__How to complete this task__
Copy each line below that contains "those".
###
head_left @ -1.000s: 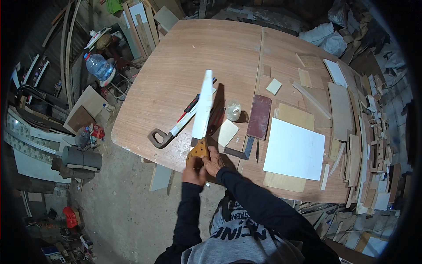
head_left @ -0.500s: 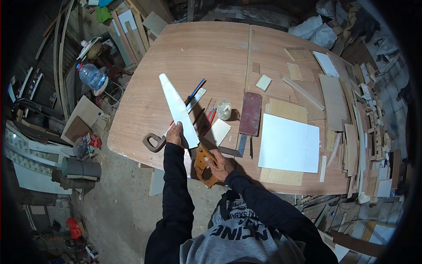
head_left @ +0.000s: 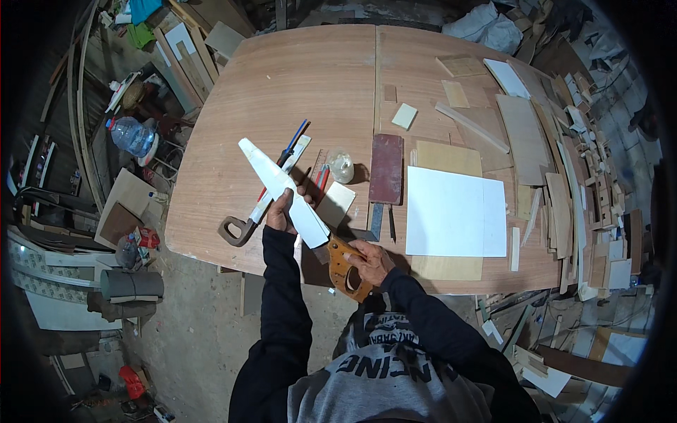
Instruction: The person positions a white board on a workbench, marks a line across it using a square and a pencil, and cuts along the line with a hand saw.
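Observation:
I hold a handsaw across my body over the near edge of the table, its blade covered by a white sleeve [head_left: 264, 169] and pointing far left. My right hand [head_left: 374, 261] is closed on the saw's orange-brown wooden handle [head_left: 341, 262]. Around the white-covered blade, near its middle, my left hand [head_left: 281, 215] is closed, fingers curled over the right side. Beneath it on the table lies a second tool with a brown loop handle [head_left: 237, 231], partly hidden. Just beyond are red pencils [head_left: 323, 178], a clear jar [head_left: 341, 168] and a small cream board [head_left: 337, 203].
On the wooden table [head_left: 303, 77], a dark red block [head_left: 386, 169] stands beside a metal square [head_left: 375, 224]. To the right lie a large white sheet [head_left: 455, 211] and several wood strips. A water bottle [head_left: 131, 135] is left of the table, near leaning boards.
The saw has swung so that its blade tip leans further left and its handle sits further right. My left fingers now show curled over the blade. The whole view has shifted slightly.

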The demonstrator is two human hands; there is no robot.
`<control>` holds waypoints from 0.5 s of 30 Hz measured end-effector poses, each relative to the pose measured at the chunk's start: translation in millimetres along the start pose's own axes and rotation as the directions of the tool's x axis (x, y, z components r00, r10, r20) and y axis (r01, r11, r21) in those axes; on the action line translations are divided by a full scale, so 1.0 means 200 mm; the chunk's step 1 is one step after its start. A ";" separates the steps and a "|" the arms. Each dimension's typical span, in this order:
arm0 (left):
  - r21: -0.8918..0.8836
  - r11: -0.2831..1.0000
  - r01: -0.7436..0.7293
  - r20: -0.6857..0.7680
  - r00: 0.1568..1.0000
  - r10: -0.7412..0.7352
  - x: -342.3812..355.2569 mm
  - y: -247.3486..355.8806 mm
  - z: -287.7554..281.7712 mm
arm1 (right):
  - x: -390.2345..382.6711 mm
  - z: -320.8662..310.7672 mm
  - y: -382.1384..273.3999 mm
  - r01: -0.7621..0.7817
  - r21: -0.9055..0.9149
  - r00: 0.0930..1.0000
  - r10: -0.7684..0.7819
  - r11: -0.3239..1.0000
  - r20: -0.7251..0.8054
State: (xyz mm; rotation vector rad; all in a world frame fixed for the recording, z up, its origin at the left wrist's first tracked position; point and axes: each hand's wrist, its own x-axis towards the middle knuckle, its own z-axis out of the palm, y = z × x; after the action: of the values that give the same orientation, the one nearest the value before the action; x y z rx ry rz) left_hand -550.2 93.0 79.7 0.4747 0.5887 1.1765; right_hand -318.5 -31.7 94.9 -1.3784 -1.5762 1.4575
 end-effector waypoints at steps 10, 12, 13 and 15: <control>0.028 0.997 -0.071 0.034 0.997 0.070 -0.03 -0.01 0.06 | -0.03 -0.08 -0.02 -0.042 0.081 0.998 0.039 0.996 0.041; 0.062 0.997 -0.056 0.001 0.998 0.056 -0.04 -0.02 0.10 | -0.03 -0.11 -0.03 -0.154 0.243 0.986 0.133 0.958 0.101; 0.061 0.997 -0.056 0.001 0.998 0.056 -0.04 -0.02 0.13 | -0.04 -0.13 -0.03 -0.267 0.391 0.961 0.216 0.881 0.172; 0.116 0.987 -0.107 0.005 0.994 0.108 -0.04 -0.02 0.17 | -0.05 -0.14 -0.03 -0.263 0.384 0.963 0.215 0.885 0.165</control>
State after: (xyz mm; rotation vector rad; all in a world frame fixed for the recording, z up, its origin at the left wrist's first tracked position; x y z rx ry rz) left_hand -527.9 83.1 103.7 0.6113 0.6419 1.2494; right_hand -291.9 -29.7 109.3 -1.2881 -1.1058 1.9181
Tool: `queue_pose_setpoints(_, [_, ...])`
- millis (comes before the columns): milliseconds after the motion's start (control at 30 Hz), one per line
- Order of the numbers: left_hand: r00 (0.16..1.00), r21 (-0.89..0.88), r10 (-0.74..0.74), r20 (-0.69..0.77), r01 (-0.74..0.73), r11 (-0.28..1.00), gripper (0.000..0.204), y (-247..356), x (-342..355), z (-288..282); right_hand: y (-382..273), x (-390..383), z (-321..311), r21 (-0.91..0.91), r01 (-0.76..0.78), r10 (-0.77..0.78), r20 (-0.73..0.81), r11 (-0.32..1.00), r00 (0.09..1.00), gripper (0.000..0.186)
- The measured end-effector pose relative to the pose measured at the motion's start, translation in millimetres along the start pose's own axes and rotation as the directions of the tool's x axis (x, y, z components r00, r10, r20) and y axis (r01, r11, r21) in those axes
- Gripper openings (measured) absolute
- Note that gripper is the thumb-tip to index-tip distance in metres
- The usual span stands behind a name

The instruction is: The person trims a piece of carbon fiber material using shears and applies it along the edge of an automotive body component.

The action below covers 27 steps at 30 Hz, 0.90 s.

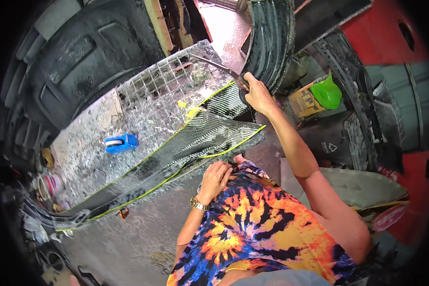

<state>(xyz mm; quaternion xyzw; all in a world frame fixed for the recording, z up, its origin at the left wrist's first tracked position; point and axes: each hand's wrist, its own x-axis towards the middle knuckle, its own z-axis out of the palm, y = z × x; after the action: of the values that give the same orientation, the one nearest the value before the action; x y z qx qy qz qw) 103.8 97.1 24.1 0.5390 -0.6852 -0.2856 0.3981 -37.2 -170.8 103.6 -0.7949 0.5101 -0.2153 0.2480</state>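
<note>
My right hand (258, 95) is closed around the dark handles of a pair of scissors (217, 65), whose long blades point to the upper left over the table's far corner. Beneath lies a strip of black woven carbon-fibre cloth (176, 143), edged with yellow tape, running diagonally across the worktable (148, 114). A smaller piece of the same cloth (226, 102) spreads below the scissors. My left hand (216, 180), with a gold watch on the wrist, rests against the front of my tie-dye shirt, its fingers laid against the fabric and holding nothing visible.
A blue tape dispenser (121, 143) and a white tub (51, 186) sit on the table. Wire mesh (152, 78) lies along its far edge. A black curved panel (269, 47) rises beyond my right hand. At right stands a carton (304, 103) with a green bag (327, 93).
</note>
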Motion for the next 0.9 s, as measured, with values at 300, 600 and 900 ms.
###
__Solution to this exercise__
`<control>` holds waypoints from 0.5 s of 30 Hz measured end-effector poses, each relative to the pose measured at the chunk's start: translation in millimetres along the start pose's own axes and rotation as the directions of the tool's x axis (x, y, z components r00, r10, r20) and y axis (r01, r11, r21) in those axes; on the action line translations are divided by a full scale, so 1.0 means 200 mm; the chunk's step 1 is one step after its start. A ";" separates the steps and a "|" the arms. Each dimension's typical span, in this order:
- The measured end-effector pose relative to the pose measured at the motion's start, translation in millimetres along the start pose's own axes and rotation as the directions of the tool's x axis (x, y, z components r00, r10, r20) and y axis (r01, r11, r21) in those axes

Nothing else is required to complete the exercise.